In the spirit of keeping up momentum, I’ll explain the background of this particular jaunt across the pond – my first, voluntarily. The destinations seem, to the uninformed eye, to be entirely unrelated to one another, but we’ve managed to make them related, Kevin-Bacon-style. Ahem.

Last summer, Erik and I began to discuss possible honeymoon destinations for this month, when his touring schedule wasn’t too heavy. I submitted Italy as my first choice and he agreed that it would certainly not suck to vacation in the Mediterranean. I have roots there (as evidenced by, let’s see, everything about me), and we both love to eat pasta, drink wine and say, “Ciao!” Not to mention that as an accordion player, Erik fits right in. The decision was made. We set up a Honeyfund (probably TM) as part of our wedding registry, in hopes of having our trip at least partially paid for by our friends and family members – and all I can say is, thank you, The Internet, for begetting Honeyfund. Our ever-accommodating loved ones threw down for us, contributing enough to the ‘fund to pay for a large portion of our trip.

The wedding date grew closer, and we put off thinking about a honeymoon. We chose, instead, to finish planning the wedding itself. It didn’t seem rational to book a hotel in Rome while more pressing details – the completion of our vows, for example – were being left unattended. It wasn’t until early September that Erik got the e-mail from his bandmate, Nat:

MUSIC TRIP TO GHANA

The third week of January 2011 I am hosting a week-long music retreat & workshop in Ghana.  I am inviting a few music friends and colleagues to meet me there for a week of workshops & lessons, recording, and collaboration with Ghanaian musicians. You are invited!

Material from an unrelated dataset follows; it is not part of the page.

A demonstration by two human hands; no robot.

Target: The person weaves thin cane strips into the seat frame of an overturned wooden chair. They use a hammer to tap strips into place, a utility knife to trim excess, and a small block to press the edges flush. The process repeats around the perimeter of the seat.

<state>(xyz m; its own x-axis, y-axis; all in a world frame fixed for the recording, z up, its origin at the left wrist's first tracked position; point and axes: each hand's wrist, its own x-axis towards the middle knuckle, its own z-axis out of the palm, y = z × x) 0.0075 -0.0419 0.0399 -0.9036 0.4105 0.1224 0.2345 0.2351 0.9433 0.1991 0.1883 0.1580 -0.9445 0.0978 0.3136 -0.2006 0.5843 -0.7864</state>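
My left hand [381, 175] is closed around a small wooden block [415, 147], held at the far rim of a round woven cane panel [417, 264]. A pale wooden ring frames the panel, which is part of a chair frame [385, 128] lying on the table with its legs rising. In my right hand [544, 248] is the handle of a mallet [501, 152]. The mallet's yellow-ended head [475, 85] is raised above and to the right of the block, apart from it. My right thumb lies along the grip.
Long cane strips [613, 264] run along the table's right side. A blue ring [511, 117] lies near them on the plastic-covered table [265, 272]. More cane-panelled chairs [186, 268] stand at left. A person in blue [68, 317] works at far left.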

We were invited! A trip to Ghana sounded pretty delightful to us, and we were easily swayed – because we can go to Italy any time, but it’s really best to explore a foreign equatorial climate when one is young and relatively hardy. So we decided that we’d divert our plans and head to Accra, where Erik would play lots of music and I would take majillions of photos and also get an amazing winter tan, plus possibly malaria. Exciting!

Wanting to make the most out of our flight across the world, we did some research. A short phone call to a travel agent (yes, they still exist) enlightened us to the fact that flights to Ghana route through Amsterdam, and that an extended layover would not actually cost more. That decision more or less made itself. Then we had to think about the return trip. Because I wasn’t going to be starting my spring semester right away, it seemed that rather than heading straight home, the logical thing to do would be to go gallivanting around some other country for a while. Hearkening back to square one, we chose Italy. Bada-bing.

The adventure begins in a day and a half. Perhaps I ought to start packing.